# Have You Ever Used One Of These??



## Ulma Doctor (Feb 28, 2013)

About a year ago i was trolling for antique tools on EBAY and i was able to get a heap of old tools ridiculously cheap.
the best i can imagine was an old machinist had passed on and whomever was in charge of selling his tools had absolutely no idea what tools were or how much to charge for them... i feel kinda like a vulture when i tell this story:thinking:
I won the auction for less than a Ben Franklin, and cost almost as much to ship. 
But, when it arrived in 6 usps boxes, it felt like Christmas in July. 
Now mind you, i already have enough tools and didn't really need any more, but i just couldn't pass up THE DEAL !!!

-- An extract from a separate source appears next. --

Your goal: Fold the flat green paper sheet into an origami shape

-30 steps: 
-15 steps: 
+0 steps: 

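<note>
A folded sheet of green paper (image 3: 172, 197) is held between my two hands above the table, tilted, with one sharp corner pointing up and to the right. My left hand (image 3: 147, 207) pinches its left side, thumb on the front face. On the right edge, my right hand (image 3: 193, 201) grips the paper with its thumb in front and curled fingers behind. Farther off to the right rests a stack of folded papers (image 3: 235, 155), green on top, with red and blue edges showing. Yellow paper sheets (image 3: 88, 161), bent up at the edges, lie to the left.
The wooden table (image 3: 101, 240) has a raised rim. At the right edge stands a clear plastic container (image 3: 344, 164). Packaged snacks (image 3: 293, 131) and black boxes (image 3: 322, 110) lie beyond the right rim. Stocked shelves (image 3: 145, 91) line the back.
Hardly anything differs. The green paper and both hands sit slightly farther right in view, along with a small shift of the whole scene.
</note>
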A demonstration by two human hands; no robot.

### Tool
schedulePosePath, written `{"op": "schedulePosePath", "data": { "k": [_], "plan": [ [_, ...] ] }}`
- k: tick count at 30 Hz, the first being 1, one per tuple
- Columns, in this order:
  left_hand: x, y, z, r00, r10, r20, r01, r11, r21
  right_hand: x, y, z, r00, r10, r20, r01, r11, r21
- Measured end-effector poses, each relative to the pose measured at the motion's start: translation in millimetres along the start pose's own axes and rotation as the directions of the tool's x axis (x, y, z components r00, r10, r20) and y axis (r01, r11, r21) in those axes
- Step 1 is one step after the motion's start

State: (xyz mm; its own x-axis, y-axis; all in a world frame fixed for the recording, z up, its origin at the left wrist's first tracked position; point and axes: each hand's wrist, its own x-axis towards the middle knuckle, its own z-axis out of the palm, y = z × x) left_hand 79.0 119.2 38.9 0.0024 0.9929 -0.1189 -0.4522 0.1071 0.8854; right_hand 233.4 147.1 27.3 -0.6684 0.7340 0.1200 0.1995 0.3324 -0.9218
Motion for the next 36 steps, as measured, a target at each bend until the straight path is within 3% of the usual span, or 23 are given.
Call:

Among the pile of wrenches, files,taps,dies,drillbits,lathe tooling,and misc tooling i came across an interesting piece....
It was rather dirty and i had not seen anything like it before. I gently took a scotch brite pad and knocked off the outer crust of what looked like sawdust mixed with oil or grease. it had been used but looked fairly good. I saw the the face of the unit was stamped 1920.
a set screw was missing, but otherwise complete. I disassembled the unit completely and to my astonishment there was no rust to be found anywhere internally, grease and shavings yes, gunk yes, no rust i don't know how.
I cleaned the parts in mineral spirits, ran a tap through a few holes, replaced a couple setscrews and BaddaBing!
A well made tool for next to nothing, after doing a little research i found out it's use(s).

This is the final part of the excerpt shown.